THE TASK:
Nothing in the listing may be skipped; repeat it all exactly.
### RAW DATA ###
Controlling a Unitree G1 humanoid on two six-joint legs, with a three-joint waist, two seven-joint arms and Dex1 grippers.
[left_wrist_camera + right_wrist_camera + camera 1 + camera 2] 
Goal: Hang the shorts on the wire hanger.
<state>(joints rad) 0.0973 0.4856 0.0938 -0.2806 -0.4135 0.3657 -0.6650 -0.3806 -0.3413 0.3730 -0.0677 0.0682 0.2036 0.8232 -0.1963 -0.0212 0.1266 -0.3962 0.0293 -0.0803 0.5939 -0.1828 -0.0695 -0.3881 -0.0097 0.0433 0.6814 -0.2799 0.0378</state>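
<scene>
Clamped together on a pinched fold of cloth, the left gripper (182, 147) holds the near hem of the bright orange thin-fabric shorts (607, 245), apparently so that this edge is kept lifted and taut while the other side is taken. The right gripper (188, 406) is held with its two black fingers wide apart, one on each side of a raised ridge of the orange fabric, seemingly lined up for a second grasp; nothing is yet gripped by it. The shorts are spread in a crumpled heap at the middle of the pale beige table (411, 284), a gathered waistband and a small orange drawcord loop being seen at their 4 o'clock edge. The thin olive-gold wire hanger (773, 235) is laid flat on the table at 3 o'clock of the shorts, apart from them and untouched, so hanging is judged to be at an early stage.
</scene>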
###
EXERCISE ANSWER:
Controlling a Unitree G1 humanoid on two six-joint legs, with a three-joint waist, two seven-joint arms and Dex1 grippers.
[left_wrist_camera + right_wrist_camera + camera 1 + camera 2] 
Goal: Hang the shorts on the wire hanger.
<state>(joints rad) 0.0973 0.4856 0.0938 -0.2806 -0.4135 0.3657 -0.6650 -0.3806 -0.3413 0.3730 -0.0677 0.0682 0.2036 0.8232 -0.1963 -0.0212 0.1266 -0.3962 0.0293 -0.0803 0.5939 -0.1828 -0.0695 -0.3881 -0.0097 0.0433 0.6814 -0.2799 0.0378</state>
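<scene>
Clamped together on a pinched fold of cloth, the left gripper (182, 147) holds the near hem of the bright orange thin-fabric shorts (607, 245), apparently so that this edge is kept lifted and taut while the other side is taken. The right gripper (188, 406) is held with its two black fingers wide apart, one on each side of a raised ridge of the orange fabric, seemingly lined up for a second grasp; nothing is yet gripped by it. The shorts are spread in a crumpled heap at the middle of the pale beige table (411, 284), a gathered waistband and a small orange drawcord loop being seen at their 4 o'clock edge. The thin olive-gold wire hanger (773, 235) is laid flat on the table at 3 o'clock of the shorts, apart from them and untouched, so hanging is judged to be at an early stage.
</scene>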

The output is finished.